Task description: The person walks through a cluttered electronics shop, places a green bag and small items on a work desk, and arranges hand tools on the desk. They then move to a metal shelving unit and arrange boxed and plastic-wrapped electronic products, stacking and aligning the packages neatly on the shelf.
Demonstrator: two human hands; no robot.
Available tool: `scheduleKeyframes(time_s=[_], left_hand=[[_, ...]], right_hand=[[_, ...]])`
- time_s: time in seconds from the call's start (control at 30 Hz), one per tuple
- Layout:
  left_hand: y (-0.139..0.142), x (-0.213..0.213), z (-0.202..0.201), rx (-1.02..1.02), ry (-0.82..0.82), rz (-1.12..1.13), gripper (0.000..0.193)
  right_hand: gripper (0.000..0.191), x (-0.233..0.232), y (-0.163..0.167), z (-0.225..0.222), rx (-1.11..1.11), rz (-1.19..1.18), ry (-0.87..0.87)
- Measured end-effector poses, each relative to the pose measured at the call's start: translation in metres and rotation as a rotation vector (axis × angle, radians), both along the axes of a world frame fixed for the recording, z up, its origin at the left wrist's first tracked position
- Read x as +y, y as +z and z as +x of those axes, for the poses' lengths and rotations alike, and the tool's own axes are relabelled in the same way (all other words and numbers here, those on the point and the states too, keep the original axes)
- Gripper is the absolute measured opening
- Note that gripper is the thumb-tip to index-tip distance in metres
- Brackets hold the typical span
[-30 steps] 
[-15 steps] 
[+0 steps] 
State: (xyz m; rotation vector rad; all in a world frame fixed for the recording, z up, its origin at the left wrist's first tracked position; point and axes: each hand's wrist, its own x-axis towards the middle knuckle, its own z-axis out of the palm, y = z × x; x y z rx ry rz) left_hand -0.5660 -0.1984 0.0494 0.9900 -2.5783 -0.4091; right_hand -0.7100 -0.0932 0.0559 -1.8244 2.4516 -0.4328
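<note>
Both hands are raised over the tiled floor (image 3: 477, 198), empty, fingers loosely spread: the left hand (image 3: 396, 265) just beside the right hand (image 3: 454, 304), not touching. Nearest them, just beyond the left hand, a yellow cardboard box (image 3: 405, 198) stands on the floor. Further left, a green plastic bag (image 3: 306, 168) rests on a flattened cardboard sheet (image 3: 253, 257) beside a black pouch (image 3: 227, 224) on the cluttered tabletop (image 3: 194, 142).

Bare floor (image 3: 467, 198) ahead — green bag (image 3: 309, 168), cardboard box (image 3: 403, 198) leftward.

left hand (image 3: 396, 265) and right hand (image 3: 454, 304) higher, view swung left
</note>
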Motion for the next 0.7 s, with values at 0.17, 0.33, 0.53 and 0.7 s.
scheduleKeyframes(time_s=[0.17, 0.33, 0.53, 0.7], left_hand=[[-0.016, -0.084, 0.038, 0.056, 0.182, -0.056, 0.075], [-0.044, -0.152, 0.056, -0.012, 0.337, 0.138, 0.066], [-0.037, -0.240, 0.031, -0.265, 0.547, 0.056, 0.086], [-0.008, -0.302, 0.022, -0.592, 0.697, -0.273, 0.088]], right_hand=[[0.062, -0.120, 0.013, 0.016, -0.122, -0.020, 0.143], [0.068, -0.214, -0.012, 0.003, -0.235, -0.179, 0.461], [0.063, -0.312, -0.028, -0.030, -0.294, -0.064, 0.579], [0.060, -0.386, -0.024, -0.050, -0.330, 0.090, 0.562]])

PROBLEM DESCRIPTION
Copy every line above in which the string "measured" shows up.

RESPONSE BOX
- Measured end-effector poses, each relative to the pose measured at the call's start: translation in metres and rotation as a rotation vector (axis × angle, radians), both along the axes of a world frame fixed for the recording, z up, its origin at the left wrist's first tracked position
- Gripper is the absolute measured opening

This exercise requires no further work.